Cite as: Richard L. Harris (ed.) 2017, ‘Hjálmþés saga ok Ǫlvis 29 (Hundingi konungr, Lausavísur 1)’ in Margaret Clunies Ross (ed.), Poetry in fornaldarsögur. Skaldic Poetry of the Scandinavian Middle Ages 8. Turnhout: Brepols, p. 521.
|Hverr er sá, kominn ór Manheimum,
ungr at aldri, oss at kveðja?
|Berr þú, inn ungi, ormfrán augu; |
mun ek við brögðum búaz mega.
Hverr er sá, kominn ór Manheimum, ungr at aldri, at kveðja oss? Þú, inn ungi, berr ormfrán augu; ek mun mega búaz við brögðum.
Who is he, come from Manheimar, young in age, to greet us [me]? You, young one, have snake-flashing eyes; I will be able to prepare myself for tricks.
Mss: 109a IIIˣ(273v), papp6ˣ(53v), ÍBR5ˣ(95) (HjǪ)
Readings:  aldri: so papp6ˣ, ÍBR5ˣ, aldi 109a IIIˣ  ormfrán: örn framar papp6ˣ, orm framm ÍBR5ˣ
Editions: Skj: Anonyme digte og vers [XIII], E. 16. Vers af Fornaldarsagaer: Af Hjálmþérs saga ok Ǫlvis IV 8: AII, 338, BII, 359, Skald II, 194, NN §3298; HjǪ 1720, 48-9, FSN 3, 492, FSGJ 4, 217, HjǪ 1970, 40, 95, 156.

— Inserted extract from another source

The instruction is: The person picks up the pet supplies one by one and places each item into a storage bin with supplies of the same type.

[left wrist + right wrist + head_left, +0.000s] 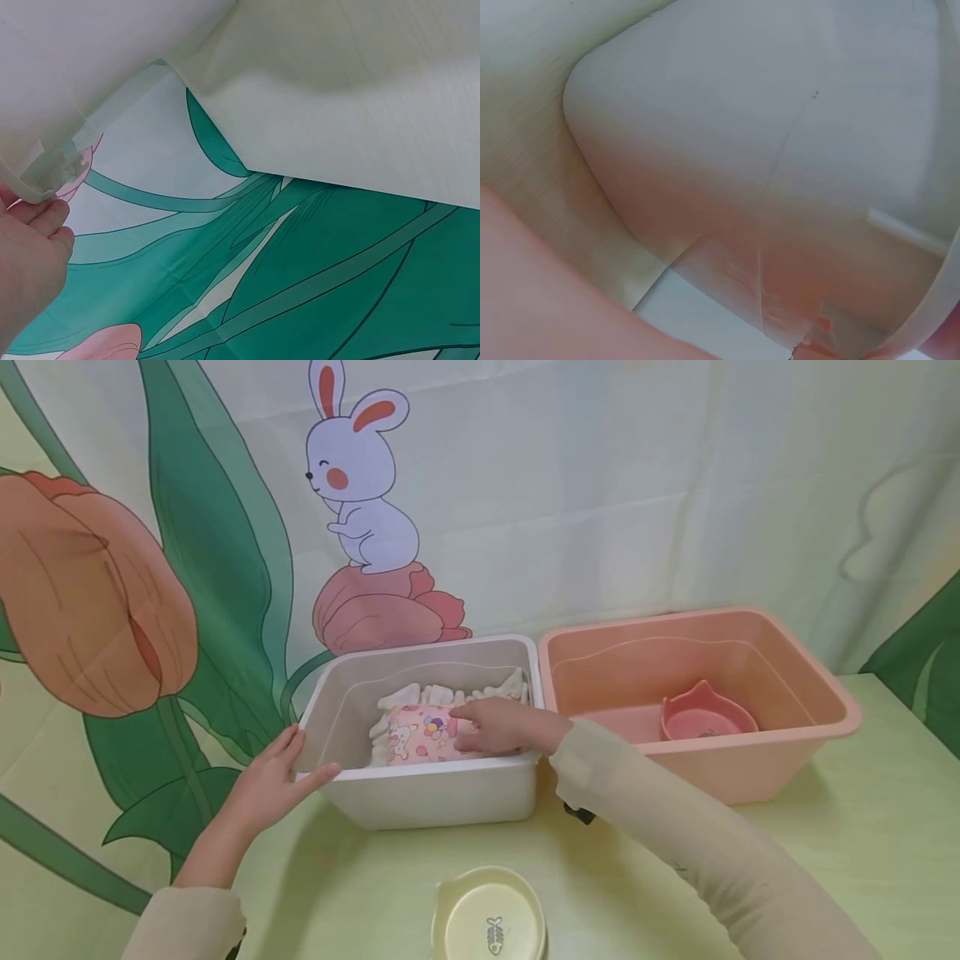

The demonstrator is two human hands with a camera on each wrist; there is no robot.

Hundingi greets Hjálmþér, but with a threat
of mixed hospitality.
Notes:  hverr er sá ‘who is he’: Many eds (e.g. Skj B, Skald, FSGJ) have added karla ‘of men’ to the end of this line to provide alliteration and a metrical line. —  ór Manheimum ‘from Manheimar’: See Note to HjǪ 18/8. The corresponding passages of Hjálmþérsrímur (V. 24-5, Finnur Jónsson 1905-22, II, 36) do not locate Hjálmþér’s home in Manheimar, but rather in Denmark, a difference that has suggested that the introduction of Manheimar was the work of a later redactor and that the saga’s original location was in Denmark. —  ormfrán ‘snake-flashing’: An epithet invariably collocated with augu ‘eyes’, as here, and often applied to the terrifying glances of powerful rulers (cf. Marold 1998a); in Sigv ErfÓl 13/8I, for example, it is applied to the terror-inspiring eyes of King Óláfr Haraldsson. — [7-8] ek mun mega búaz við brögðum ‘I will be able to prepare myself for tricks’: Kock (NN §3298) questions what reason the king would have to anticipate tricks from the bright-eyed young man, noticing that ormfránn is used elsewhere suggestive of ambition and vigour. Rather than translating brögðum as ‘tricks’, Kock prefers a more positive anticipation, of ‘feats’ or ‘exploits’. Against this, the meaning of bragð as ‘cunning, tricks’ is well attested (cf. LP: bragð 3), and the prose saga indicates that Hundingi has the power to understand the inner motivation of an apparently polite young man like Hjálmþér.